Sit cog knows “how” even if it doesn’t know “what” or “why.5” As such, it’s going to be decades before AI competes with humans in this domain.6 Thankfully, it’s not a competition (and it shouldn’t be). Combining these two highly evolved forms of cognition results in a complimentary system of problem solving that is superior to using either one in isolation.7-8

In other words, from a “distributed cognition” perspective, capturing the “net sum” of signal is valuable irrespective of how it’s collected or encoded.7 Traditionally, our imaginations have been tickled by how AI will compliment humans in diagnostic reasoning to achieve the best possible patient care. But have we fully imagined how humans will compliment AI on this journey?8

Yes, our professional identities will evolve as some cognitive tasks are “offloaded.” True, AI will outpace and outperform our analytic capabilities. That said, our ability to search through information deserts is a uniquely human trait that will be a “super power” for calibrating AI for generations to come.
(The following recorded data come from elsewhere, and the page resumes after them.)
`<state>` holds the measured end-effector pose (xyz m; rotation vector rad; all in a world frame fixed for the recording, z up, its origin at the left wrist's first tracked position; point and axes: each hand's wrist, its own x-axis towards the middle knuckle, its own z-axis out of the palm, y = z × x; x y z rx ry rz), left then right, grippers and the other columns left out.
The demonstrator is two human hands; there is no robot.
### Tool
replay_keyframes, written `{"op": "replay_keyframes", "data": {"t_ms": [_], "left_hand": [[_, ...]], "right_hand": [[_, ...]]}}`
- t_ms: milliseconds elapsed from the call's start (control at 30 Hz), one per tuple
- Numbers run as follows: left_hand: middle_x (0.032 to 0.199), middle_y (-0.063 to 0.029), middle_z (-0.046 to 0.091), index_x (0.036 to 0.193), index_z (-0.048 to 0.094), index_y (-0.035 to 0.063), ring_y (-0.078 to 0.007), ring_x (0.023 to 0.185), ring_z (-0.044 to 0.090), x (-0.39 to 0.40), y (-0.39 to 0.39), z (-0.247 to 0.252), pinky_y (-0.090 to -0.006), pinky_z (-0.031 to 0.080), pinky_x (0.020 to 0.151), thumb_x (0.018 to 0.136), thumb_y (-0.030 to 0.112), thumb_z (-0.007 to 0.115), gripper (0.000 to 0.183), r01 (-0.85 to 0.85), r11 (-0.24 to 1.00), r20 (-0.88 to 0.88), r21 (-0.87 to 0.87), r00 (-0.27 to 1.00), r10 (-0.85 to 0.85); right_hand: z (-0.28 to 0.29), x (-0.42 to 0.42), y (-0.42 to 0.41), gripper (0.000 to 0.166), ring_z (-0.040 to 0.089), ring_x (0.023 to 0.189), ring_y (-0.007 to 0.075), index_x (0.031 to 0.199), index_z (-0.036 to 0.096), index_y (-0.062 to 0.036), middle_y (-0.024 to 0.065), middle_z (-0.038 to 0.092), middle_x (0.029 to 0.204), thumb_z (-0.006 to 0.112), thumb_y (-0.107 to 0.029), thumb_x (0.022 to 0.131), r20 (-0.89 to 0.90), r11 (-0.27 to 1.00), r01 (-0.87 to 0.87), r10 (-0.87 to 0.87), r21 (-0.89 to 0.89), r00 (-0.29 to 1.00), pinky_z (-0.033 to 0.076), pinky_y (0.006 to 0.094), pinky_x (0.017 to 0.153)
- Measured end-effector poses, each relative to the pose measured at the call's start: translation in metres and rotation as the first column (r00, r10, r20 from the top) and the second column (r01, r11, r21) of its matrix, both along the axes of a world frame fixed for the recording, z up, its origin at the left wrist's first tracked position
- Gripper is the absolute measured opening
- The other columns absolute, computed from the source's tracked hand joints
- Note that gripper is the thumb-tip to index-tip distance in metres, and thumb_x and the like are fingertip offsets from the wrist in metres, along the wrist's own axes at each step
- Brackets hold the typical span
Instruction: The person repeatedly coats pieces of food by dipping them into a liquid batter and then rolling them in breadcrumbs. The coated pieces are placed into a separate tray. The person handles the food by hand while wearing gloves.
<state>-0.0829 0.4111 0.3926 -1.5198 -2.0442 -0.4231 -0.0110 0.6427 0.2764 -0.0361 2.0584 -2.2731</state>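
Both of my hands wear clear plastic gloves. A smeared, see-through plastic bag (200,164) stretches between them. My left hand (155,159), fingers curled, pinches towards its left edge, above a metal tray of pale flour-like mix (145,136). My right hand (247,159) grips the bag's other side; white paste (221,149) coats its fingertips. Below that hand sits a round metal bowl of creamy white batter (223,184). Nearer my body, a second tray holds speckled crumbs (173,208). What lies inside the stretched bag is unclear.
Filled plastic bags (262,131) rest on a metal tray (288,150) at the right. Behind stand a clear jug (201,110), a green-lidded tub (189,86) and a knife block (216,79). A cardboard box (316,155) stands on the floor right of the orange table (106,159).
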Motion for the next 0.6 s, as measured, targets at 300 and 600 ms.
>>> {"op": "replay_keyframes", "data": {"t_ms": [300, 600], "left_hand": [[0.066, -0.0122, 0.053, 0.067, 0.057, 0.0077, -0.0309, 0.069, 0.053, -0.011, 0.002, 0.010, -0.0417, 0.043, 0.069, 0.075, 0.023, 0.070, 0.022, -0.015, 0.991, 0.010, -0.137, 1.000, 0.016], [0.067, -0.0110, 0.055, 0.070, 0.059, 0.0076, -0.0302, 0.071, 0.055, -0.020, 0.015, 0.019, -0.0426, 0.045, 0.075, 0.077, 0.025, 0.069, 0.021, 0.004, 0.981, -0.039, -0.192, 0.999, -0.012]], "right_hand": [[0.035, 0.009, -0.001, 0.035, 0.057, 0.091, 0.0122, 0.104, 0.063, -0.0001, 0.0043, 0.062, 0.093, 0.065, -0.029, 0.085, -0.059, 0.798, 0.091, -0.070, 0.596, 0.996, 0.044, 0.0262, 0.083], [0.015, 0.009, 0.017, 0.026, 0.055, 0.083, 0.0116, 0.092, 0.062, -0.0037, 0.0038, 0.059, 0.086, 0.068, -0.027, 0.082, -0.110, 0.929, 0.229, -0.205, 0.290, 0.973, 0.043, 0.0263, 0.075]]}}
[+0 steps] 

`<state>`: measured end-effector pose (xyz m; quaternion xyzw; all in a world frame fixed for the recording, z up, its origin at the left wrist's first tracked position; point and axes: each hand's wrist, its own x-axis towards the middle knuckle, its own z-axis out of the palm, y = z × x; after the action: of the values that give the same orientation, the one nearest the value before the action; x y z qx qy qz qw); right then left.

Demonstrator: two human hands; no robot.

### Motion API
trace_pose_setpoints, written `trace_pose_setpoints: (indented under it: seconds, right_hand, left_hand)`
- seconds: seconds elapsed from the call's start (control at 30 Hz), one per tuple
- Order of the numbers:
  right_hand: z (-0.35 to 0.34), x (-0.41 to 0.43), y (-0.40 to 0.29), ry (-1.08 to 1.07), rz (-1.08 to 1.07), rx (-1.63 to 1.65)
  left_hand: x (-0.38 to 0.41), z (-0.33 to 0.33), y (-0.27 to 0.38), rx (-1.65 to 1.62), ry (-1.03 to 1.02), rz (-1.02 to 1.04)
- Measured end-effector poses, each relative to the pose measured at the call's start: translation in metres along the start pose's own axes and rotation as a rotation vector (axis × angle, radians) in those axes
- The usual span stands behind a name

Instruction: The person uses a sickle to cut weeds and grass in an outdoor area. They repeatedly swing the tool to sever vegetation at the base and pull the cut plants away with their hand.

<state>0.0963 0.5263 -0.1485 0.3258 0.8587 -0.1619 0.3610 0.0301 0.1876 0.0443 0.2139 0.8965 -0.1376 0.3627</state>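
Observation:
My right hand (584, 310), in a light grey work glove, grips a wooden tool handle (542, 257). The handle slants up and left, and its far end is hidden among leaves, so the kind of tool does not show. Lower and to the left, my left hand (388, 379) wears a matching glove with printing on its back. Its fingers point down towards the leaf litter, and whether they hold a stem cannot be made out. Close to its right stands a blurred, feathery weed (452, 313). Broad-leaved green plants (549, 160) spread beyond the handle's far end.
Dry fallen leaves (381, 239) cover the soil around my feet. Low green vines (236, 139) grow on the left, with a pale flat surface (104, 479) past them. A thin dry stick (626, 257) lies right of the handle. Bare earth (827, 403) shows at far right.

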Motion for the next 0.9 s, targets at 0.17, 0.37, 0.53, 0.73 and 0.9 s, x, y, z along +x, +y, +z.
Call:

In summary, human cognition has evolved over thousands of years to decipher socially encoded information including non-verbal cues and subtle nuances in speech, tone, or demeanor. These elements are crucial in defining clinical problems with precision, wherein a patient’s history, expressions, and environment can provide essential insights. However, as the problem representation matures, and more information becomes available, the role of AI gains prominence. AI’s capacity to process vast datasets and provide statistical analyses enables clinicians to identify less intuitive patterns or be sensitized to disease base rates or inconsistencies that might elude human perception. Placed side by side, the situated cognition of humans working in collaboration with the analytical capabilities of AI will prove to be a powerful engine for diagnostic reasoning.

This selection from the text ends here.